> [ASSIGNMENT] Take the lines below between the one holding "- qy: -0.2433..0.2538" and the one holding "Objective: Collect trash", inclusive, and copy them exactly. Add nothing.

Stored items
==========
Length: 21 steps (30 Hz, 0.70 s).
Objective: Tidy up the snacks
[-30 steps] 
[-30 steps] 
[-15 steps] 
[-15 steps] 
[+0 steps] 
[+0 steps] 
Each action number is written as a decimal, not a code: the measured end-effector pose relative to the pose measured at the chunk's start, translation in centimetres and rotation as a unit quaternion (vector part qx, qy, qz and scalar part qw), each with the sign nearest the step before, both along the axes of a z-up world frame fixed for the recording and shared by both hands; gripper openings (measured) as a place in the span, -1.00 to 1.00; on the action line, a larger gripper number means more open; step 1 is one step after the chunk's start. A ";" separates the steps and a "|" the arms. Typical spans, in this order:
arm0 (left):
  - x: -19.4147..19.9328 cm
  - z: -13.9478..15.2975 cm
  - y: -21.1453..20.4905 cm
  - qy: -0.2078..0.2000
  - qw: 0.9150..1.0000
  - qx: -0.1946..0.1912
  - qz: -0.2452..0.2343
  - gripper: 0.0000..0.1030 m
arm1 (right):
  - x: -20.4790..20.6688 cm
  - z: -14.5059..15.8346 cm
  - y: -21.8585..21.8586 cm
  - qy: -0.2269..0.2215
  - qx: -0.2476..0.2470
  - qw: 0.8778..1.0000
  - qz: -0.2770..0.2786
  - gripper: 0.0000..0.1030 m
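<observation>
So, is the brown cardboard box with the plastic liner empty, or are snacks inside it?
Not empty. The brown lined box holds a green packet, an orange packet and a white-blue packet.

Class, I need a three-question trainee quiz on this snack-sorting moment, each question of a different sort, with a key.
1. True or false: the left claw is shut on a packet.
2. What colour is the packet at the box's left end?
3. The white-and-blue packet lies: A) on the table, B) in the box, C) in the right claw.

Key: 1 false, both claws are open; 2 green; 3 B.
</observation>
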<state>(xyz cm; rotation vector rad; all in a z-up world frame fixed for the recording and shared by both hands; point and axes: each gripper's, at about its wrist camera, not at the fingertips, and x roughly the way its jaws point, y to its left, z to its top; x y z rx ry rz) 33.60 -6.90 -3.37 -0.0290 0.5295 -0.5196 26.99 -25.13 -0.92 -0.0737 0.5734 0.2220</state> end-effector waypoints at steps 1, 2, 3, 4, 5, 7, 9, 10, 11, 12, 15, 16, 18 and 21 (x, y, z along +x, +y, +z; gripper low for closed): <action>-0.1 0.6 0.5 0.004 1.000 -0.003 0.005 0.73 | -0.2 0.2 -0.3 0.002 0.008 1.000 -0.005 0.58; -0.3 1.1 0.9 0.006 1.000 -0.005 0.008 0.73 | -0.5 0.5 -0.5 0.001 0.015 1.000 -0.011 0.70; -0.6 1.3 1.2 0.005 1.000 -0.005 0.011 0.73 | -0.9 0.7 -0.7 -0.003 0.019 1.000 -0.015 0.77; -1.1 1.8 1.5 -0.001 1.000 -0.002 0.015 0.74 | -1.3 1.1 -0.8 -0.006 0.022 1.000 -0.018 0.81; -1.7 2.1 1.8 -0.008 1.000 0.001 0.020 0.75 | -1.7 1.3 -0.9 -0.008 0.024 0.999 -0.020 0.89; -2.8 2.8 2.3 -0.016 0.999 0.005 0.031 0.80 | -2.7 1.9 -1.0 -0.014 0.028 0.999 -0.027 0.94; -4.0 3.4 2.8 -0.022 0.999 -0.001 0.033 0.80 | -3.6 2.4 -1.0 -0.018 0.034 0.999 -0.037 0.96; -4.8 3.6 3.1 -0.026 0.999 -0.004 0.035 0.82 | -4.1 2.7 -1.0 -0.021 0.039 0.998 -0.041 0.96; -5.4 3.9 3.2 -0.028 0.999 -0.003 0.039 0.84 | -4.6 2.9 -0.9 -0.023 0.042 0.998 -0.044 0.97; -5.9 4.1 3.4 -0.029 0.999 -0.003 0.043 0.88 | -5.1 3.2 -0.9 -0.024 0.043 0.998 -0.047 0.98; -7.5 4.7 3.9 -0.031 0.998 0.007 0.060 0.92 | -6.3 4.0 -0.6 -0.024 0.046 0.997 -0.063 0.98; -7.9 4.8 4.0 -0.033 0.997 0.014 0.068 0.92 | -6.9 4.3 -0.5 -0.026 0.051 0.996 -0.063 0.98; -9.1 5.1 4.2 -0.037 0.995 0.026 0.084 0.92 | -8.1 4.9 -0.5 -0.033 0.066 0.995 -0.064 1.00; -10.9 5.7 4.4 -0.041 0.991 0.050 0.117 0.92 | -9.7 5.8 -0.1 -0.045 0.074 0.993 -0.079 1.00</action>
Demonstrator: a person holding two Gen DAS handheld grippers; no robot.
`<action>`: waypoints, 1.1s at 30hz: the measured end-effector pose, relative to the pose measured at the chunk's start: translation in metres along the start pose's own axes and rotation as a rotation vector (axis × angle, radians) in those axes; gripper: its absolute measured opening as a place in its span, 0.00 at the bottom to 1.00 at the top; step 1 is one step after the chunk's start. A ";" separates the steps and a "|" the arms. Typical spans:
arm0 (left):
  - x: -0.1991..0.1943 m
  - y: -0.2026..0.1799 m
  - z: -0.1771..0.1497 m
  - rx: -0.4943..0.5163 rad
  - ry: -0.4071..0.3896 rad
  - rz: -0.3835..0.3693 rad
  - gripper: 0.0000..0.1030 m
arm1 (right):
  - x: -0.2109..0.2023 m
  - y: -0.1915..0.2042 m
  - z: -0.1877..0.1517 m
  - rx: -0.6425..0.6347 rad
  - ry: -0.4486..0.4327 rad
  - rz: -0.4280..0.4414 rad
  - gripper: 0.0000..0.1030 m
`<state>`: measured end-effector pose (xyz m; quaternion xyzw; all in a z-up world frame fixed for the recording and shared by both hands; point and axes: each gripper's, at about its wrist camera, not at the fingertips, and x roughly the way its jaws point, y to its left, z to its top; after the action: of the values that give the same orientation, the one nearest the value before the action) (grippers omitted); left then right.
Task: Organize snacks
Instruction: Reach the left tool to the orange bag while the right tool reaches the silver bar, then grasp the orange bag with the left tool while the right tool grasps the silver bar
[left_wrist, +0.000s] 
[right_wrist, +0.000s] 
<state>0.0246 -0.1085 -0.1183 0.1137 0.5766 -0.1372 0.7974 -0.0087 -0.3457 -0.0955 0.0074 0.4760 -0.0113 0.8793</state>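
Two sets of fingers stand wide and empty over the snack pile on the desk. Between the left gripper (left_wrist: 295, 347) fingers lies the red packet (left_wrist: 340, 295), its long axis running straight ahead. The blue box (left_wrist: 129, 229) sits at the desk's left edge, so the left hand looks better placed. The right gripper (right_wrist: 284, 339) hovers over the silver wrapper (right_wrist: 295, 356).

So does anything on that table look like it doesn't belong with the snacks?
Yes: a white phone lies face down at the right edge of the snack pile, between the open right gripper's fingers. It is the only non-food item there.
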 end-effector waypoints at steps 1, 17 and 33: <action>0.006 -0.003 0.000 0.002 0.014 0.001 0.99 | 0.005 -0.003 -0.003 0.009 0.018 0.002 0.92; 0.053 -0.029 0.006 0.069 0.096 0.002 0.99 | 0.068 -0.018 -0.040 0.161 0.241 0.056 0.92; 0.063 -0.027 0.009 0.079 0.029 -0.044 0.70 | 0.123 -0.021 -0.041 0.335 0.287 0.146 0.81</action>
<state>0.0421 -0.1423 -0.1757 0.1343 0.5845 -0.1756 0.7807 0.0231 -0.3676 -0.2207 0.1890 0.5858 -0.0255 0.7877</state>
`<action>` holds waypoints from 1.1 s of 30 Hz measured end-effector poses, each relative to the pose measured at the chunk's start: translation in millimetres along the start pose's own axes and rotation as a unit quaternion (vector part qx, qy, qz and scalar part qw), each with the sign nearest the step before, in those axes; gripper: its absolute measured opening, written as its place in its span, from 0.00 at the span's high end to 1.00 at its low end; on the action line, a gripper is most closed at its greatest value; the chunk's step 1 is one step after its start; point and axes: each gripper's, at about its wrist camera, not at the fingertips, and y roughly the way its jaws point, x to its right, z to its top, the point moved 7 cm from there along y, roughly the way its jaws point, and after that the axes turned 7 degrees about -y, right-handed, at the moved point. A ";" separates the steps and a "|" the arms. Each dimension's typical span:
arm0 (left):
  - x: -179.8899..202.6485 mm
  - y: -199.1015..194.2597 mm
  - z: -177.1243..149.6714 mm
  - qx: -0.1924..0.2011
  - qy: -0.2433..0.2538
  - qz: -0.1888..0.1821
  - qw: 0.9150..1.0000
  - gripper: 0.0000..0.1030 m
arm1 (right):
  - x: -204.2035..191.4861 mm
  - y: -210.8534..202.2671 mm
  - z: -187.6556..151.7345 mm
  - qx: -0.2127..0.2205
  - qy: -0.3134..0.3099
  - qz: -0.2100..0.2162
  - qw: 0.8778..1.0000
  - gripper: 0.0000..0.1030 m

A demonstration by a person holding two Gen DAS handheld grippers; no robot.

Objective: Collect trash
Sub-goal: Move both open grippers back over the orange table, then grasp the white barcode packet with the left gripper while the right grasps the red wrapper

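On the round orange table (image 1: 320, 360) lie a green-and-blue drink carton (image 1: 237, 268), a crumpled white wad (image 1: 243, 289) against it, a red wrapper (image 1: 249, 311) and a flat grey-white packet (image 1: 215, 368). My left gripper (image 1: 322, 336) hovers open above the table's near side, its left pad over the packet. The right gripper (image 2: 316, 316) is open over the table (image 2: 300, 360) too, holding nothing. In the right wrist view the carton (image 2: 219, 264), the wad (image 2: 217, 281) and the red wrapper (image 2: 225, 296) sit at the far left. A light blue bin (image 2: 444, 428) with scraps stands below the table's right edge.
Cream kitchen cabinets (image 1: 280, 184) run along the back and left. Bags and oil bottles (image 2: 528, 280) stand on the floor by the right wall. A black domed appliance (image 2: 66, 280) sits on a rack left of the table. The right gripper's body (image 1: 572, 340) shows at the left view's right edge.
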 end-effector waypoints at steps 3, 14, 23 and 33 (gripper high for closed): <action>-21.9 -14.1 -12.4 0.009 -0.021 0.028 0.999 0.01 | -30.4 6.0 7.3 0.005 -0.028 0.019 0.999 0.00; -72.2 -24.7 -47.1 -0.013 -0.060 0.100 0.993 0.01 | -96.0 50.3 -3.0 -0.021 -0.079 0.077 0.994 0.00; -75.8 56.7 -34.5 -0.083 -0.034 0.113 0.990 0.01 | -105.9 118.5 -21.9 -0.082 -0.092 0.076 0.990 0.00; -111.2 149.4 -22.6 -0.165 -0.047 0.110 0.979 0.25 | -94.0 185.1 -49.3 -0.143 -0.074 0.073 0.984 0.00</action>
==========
> [EXPECTED ANSWER]
  - qy: -0.2433..0.2538
  - qz: -0.1888..0.1821
  - qw: 0.9150..1.0000
  - gripper: 0.0000..0.1030 m
arm1 (right):
  - x: -204.2035..191.4861 mm
  - y: -210.8534..202.2671 mm
  - z: -187.6556..151.7345 mm
  - qx: -0.2127..0.2205
  - qy: -0.3134..0.3099
  - qz: -0.2100..0.2162
  - qw: 0.8778..1.0000
  - gripper: 0.0000..0.1030 m

A demonstration by a person holding two Gen DAS handheld grippers; no robot.

Objective: Collect trash

Nothing more remains to be done for this exercise.